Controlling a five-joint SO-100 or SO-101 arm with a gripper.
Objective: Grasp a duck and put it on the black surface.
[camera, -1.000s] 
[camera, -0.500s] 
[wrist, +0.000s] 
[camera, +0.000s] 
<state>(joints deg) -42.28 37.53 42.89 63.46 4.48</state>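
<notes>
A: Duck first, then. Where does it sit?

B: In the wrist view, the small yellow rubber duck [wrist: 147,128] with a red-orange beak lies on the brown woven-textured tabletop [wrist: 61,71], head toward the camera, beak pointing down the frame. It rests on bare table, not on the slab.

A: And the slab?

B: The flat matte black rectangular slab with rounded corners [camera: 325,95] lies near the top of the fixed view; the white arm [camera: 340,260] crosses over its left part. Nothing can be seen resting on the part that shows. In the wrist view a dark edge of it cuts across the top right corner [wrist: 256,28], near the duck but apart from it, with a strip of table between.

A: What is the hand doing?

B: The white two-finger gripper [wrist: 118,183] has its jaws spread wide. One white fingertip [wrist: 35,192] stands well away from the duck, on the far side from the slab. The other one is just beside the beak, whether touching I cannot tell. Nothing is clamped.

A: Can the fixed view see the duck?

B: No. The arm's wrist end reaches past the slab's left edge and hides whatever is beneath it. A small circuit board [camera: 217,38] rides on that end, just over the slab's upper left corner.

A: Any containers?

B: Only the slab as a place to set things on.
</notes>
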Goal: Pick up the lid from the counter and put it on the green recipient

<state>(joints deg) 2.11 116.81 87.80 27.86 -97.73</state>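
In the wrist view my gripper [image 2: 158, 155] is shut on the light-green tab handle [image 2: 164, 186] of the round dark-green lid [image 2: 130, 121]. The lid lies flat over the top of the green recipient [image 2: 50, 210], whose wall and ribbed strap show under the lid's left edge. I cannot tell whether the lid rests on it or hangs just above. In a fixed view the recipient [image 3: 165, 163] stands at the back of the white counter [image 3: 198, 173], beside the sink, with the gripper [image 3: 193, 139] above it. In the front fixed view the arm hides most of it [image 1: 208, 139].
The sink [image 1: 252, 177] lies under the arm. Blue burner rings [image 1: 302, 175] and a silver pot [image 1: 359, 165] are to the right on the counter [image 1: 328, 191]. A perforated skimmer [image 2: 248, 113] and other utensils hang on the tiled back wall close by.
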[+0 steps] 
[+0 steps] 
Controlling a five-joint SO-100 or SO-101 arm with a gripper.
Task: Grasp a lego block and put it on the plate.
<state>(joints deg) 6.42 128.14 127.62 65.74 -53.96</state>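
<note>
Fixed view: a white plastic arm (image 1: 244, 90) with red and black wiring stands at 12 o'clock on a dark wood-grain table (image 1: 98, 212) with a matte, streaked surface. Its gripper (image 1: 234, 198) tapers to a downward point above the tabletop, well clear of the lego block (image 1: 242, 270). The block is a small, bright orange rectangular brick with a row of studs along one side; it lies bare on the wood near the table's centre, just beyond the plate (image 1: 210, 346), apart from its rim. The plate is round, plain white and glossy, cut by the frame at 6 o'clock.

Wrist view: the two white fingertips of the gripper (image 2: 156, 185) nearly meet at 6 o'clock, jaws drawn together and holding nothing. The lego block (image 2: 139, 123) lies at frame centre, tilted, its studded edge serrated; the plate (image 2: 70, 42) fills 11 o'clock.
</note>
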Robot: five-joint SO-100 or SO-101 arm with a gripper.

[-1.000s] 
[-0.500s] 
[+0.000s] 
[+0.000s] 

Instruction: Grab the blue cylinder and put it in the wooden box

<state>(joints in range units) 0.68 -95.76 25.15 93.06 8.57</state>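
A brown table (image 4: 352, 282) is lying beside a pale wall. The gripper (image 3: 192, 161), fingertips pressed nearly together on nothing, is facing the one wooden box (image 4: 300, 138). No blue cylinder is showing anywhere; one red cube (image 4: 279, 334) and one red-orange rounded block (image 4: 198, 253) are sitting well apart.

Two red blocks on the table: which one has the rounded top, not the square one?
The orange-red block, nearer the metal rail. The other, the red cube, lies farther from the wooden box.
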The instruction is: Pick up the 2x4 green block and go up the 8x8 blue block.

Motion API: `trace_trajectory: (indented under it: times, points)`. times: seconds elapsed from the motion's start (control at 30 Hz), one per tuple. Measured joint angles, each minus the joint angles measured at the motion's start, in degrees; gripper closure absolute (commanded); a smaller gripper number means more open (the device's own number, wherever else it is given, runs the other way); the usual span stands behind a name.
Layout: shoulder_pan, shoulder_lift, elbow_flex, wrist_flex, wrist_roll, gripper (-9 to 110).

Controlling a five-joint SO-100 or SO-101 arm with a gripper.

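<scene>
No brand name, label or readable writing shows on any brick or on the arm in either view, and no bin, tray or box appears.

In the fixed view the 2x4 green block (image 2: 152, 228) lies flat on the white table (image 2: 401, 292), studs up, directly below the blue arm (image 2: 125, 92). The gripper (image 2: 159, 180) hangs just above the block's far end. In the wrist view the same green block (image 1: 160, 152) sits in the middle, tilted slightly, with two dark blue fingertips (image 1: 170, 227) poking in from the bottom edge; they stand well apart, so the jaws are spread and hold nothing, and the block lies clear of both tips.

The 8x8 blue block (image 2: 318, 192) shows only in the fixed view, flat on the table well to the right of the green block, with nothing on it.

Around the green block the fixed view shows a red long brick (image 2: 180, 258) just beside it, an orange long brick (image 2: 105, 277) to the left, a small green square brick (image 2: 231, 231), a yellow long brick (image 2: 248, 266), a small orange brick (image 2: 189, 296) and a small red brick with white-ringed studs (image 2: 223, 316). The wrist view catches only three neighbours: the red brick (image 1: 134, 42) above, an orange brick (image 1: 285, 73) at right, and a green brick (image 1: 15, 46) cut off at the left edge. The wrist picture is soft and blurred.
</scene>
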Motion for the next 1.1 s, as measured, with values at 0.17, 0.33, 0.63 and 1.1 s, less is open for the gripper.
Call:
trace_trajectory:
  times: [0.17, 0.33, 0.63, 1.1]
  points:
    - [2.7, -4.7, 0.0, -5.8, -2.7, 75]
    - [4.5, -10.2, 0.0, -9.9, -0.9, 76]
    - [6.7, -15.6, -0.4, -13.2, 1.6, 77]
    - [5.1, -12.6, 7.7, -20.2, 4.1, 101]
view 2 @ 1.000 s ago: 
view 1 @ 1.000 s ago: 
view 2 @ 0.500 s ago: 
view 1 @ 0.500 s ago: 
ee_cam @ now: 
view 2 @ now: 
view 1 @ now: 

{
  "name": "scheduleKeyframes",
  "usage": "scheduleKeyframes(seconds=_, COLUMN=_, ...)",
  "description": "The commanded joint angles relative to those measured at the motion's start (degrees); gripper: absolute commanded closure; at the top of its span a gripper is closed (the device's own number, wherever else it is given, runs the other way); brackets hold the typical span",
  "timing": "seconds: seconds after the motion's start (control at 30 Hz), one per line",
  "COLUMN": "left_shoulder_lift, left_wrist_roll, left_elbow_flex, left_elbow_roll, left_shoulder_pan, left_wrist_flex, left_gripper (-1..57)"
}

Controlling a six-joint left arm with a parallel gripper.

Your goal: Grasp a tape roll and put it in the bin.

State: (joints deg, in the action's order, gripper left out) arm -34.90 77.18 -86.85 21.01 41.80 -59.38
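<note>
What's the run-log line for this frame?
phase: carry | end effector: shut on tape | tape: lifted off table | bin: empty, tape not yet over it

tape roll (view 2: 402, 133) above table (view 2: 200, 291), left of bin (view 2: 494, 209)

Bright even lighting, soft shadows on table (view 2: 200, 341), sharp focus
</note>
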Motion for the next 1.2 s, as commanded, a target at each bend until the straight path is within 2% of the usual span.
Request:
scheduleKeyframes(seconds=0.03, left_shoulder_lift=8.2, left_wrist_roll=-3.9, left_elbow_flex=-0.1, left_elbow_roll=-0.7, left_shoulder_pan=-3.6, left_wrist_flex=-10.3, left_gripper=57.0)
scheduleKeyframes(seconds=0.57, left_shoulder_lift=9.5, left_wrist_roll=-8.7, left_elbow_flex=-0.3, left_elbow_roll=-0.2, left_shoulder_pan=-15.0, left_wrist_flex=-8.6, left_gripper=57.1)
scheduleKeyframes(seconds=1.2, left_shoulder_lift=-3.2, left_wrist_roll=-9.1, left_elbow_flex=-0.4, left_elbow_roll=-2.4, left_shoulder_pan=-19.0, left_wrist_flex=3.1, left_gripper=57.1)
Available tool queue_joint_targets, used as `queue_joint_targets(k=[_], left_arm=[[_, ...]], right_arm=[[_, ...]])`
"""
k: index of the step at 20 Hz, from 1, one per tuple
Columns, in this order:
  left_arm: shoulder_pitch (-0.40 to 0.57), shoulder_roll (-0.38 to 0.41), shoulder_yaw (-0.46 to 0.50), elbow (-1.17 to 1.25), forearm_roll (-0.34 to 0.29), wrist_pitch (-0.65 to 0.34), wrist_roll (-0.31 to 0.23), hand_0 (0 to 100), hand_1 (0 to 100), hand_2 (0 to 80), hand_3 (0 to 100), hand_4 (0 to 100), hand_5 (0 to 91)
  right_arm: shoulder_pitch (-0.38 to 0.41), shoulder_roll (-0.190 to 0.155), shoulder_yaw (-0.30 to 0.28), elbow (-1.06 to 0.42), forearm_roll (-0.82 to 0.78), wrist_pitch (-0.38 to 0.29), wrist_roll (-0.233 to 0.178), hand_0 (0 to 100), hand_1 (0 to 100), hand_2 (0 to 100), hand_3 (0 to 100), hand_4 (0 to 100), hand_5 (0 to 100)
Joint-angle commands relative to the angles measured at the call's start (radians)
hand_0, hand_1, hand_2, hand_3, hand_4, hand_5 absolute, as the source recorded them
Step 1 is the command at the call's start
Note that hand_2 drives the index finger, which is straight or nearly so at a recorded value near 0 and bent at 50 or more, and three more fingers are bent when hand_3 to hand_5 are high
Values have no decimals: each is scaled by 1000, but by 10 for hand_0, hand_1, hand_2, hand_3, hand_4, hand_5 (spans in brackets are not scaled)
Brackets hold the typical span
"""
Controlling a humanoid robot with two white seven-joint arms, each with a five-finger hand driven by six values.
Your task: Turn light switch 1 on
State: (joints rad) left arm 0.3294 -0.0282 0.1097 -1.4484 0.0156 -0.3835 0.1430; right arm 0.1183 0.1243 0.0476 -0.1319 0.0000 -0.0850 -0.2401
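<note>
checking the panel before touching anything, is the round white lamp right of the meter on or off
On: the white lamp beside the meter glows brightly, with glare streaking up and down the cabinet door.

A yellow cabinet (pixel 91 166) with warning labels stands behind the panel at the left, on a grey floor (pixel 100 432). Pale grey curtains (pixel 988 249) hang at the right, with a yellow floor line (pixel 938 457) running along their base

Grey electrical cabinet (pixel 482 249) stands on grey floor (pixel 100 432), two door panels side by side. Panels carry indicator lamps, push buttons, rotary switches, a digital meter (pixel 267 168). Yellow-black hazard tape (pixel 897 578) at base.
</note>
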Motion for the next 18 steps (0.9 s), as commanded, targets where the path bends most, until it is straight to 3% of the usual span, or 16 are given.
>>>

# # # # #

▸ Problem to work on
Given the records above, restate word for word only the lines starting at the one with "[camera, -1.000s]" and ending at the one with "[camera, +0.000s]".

▸ Written answer
[camera, -1.000s] 
[camera, -0.500s] 
[wrist, +0.000s] 
[camera, +0.000s] 

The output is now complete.